## Requirement
Pick out every line of the entries below where "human" occurs, and copy those lines.

··· Given information ···

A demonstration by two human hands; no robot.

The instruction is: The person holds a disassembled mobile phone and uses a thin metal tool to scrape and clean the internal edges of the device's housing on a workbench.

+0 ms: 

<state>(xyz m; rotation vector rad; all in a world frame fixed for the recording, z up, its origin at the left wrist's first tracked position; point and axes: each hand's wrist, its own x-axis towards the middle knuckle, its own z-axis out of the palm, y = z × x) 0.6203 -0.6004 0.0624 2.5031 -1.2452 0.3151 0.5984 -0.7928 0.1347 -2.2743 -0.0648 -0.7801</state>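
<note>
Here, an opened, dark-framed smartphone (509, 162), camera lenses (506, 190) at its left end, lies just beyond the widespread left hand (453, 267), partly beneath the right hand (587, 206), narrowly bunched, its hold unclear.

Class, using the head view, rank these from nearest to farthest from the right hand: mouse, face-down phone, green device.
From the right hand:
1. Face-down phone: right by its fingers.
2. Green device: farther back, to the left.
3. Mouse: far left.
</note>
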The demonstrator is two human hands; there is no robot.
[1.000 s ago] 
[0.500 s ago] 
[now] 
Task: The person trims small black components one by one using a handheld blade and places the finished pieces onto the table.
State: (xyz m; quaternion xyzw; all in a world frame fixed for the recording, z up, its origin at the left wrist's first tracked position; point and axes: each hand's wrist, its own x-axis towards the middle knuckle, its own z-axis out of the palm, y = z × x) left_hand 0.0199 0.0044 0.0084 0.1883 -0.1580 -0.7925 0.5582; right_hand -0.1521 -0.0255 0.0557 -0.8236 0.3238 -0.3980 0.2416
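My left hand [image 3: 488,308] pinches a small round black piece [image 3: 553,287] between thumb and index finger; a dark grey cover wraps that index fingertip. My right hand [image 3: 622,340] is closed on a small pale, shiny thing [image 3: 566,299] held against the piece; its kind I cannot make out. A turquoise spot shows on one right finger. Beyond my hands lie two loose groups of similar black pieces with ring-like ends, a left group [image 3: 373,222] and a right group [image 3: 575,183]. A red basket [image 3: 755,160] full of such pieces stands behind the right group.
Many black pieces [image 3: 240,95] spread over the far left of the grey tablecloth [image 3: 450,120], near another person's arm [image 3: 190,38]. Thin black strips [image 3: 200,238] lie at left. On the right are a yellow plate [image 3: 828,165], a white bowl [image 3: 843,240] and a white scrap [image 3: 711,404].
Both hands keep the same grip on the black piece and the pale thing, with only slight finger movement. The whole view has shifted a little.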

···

## Answer box
A demonstration by two human hands; no robot.
The demonstrator is two human hands; there is no robot.

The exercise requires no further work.